TASK STATEMENT:
Set down exactly the lines below between the line holding "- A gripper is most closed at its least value" and the line holding "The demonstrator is", inclusive; no other line belongs in the answer.

(Stored dataset items)

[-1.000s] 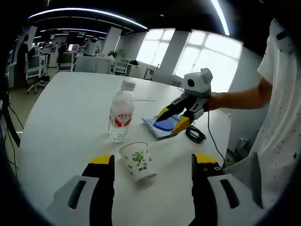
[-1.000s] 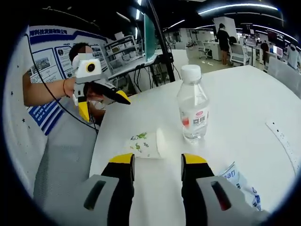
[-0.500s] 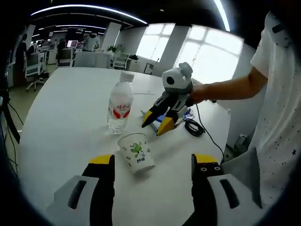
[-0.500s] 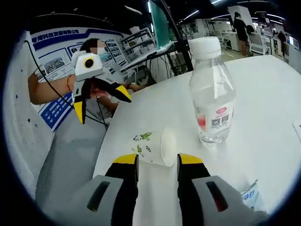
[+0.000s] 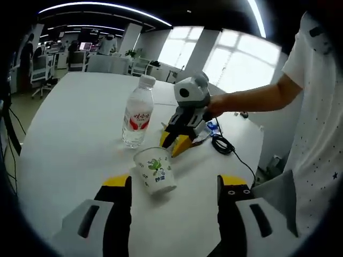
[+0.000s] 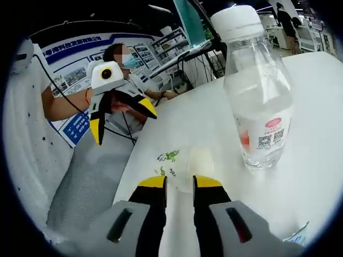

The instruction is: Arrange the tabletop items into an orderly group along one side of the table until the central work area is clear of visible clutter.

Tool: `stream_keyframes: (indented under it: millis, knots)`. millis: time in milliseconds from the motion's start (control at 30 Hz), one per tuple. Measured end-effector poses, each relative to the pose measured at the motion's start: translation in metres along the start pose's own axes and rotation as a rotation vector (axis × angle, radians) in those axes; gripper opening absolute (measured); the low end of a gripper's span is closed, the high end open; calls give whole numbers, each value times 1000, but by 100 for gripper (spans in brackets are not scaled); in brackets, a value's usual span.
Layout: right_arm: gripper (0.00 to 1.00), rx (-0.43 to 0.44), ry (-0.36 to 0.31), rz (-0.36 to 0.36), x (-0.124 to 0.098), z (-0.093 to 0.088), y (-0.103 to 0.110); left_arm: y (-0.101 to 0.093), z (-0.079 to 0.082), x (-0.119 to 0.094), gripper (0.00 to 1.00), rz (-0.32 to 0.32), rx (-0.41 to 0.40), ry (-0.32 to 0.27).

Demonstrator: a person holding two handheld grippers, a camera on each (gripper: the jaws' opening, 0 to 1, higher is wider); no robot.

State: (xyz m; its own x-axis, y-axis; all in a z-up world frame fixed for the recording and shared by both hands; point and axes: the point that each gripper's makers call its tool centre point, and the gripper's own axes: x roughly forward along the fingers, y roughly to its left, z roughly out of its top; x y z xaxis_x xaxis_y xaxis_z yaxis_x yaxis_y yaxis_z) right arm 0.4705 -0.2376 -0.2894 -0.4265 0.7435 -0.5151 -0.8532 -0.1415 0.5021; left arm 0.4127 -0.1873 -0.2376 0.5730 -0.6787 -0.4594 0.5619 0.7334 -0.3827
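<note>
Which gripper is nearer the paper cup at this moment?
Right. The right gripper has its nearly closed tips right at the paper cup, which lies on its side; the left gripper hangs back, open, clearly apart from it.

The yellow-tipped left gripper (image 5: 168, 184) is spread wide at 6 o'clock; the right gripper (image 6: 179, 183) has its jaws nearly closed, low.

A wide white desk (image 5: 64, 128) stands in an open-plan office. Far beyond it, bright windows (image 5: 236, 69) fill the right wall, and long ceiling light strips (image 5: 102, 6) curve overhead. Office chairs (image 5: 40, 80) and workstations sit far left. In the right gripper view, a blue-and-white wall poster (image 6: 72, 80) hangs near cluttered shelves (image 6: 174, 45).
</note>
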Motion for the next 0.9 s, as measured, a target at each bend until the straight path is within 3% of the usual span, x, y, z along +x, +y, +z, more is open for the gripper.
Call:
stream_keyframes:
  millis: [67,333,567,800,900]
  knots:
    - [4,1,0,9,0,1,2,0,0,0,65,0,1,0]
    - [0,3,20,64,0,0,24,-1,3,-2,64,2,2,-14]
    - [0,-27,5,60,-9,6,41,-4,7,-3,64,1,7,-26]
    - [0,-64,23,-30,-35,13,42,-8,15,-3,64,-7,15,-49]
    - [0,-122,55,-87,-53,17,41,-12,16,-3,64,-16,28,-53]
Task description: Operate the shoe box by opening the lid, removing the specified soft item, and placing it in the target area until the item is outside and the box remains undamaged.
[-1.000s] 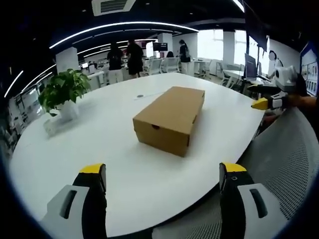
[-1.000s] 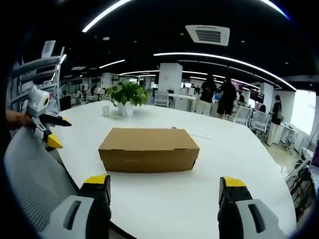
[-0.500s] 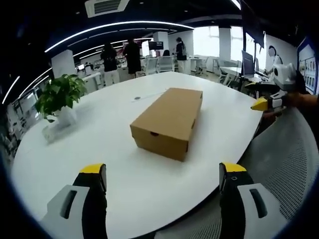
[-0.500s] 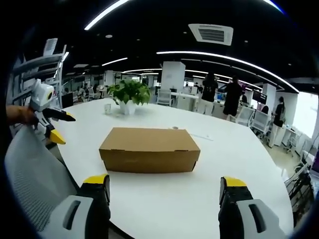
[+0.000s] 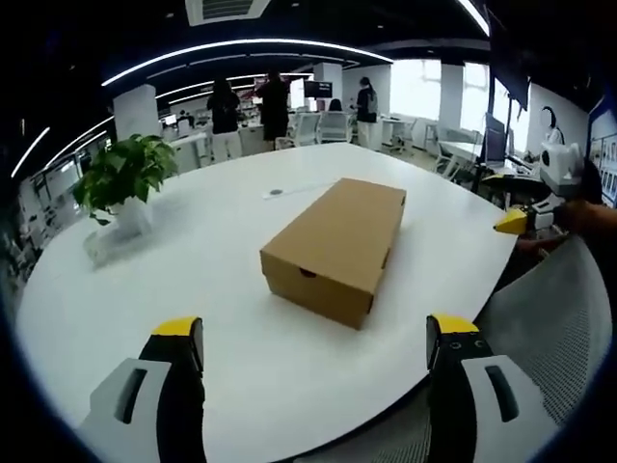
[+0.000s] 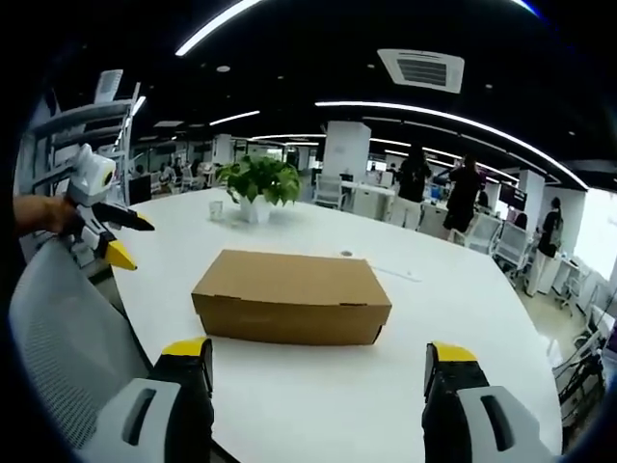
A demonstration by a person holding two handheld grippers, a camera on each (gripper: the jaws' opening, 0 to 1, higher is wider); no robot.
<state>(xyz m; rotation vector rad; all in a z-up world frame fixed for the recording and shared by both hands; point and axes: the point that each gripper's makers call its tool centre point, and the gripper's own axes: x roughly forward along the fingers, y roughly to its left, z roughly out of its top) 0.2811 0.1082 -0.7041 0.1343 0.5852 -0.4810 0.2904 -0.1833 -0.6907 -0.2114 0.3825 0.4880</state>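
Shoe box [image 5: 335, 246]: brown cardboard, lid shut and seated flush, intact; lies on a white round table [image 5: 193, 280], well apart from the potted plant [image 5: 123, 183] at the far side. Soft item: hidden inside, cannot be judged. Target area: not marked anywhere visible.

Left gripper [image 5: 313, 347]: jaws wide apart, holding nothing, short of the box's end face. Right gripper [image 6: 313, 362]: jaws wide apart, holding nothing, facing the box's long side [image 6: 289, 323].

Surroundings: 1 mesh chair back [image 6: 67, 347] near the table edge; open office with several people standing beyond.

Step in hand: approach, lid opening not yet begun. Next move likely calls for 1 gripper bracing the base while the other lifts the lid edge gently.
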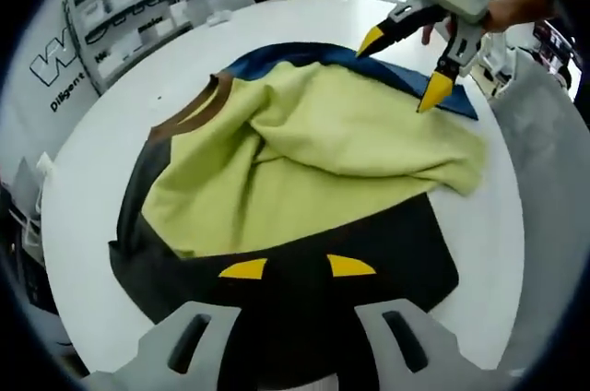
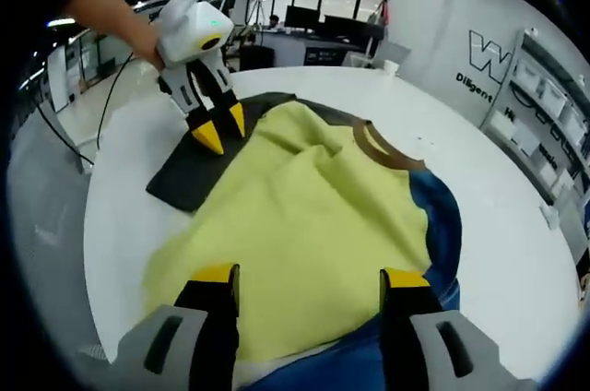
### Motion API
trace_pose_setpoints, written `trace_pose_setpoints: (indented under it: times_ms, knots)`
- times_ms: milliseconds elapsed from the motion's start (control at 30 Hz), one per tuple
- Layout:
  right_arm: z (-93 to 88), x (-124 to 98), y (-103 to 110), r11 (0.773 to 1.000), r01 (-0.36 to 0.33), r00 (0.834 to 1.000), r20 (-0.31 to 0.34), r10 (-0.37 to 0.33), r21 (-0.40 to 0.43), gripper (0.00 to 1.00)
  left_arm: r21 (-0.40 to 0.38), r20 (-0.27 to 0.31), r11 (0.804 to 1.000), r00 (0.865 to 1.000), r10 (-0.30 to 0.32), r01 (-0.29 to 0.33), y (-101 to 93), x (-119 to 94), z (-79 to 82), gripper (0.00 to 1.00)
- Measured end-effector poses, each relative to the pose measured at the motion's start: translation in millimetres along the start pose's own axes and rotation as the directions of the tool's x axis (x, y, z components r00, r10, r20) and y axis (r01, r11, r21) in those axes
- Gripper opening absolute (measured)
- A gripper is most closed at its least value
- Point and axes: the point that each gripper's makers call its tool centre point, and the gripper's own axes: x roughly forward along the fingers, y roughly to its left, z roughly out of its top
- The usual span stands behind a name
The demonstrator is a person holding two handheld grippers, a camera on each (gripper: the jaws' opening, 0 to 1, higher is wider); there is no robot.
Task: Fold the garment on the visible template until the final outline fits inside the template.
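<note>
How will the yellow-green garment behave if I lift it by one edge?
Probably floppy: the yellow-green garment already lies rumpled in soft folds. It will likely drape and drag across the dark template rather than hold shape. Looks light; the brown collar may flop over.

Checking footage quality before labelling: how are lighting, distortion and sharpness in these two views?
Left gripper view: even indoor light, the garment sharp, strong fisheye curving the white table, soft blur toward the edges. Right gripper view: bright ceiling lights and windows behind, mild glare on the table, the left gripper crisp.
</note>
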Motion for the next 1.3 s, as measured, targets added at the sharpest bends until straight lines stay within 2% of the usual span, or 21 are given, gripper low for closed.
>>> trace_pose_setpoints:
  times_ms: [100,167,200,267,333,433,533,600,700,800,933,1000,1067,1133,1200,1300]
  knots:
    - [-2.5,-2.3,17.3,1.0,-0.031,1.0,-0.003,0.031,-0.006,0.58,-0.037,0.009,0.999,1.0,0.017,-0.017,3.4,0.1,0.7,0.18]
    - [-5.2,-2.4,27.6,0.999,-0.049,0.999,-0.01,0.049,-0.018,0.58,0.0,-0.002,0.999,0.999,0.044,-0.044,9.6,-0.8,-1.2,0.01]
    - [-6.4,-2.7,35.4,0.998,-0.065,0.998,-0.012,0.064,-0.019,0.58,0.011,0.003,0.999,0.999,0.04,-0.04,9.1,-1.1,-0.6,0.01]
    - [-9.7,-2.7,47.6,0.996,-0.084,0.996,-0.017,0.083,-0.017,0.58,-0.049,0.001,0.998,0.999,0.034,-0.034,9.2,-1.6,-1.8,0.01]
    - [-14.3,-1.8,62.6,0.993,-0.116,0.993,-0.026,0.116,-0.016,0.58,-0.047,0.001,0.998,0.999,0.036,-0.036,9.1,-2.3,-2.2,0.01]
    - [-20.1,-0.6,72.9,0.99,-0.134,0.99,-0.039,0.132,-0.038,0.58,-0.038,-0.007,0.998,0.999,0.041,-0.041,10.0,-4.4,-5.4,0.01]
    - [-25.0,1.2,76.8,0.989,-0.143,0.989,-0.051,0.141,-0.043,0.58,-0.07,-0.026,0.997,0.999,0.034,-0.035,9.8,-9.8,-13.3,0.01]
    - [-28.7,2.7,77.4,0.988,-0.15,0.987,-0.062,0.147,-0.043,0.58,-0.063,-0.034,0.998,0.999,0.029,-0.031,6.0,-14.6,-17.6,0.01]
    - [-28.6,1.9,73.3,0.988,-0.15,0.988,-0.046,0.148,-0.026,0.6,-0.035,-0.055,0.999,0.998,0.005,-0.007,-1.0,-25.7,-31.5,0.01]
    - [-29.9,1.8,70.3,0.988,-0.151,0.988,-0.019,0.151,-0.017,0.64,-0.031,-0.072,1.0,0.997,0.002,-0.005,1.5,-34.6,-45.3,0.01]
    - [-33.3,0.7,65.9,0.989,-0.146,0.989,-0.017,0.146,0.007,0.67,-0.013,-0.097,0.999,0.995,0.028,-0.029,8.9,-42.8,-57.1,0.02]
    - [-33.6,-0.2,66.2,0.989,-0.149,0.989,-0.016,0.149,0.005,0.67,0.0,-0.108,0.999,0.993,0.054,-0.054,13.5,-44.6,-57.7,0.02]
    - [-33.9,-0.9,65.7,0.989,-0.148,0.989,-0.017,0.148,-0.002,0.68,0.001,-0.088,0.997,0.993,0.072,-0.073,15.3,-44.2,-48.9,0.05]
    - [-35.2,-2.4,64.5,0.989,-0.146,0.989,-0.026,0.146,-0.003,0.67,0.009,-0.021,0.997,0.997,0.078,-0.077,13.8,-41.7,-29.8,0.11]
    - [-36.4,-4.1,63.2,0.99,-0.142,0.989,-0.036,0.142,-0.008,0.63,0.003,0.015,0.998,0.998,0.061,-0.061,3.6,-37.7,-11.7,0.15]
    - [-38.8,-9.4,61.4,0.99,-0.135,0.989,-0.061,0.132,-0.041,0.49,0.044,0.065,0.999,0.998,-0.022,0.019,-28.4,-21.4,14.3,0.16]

OUTPUT OF THE EXERCISE:
- A gripper is most closed at its least value
- Point and axes: the point that each gripper's makers call its tool centre point, and the gripper's own axes: x roughly forward along the fingers, y roughly to its left, z roughly out of its top
- The usual span stands behind a name
The demonstrator is a person holding two handheld grippers, a camera on each (gripper: the jaws' opening, 0 to 1, higher is wider); there is no robot.

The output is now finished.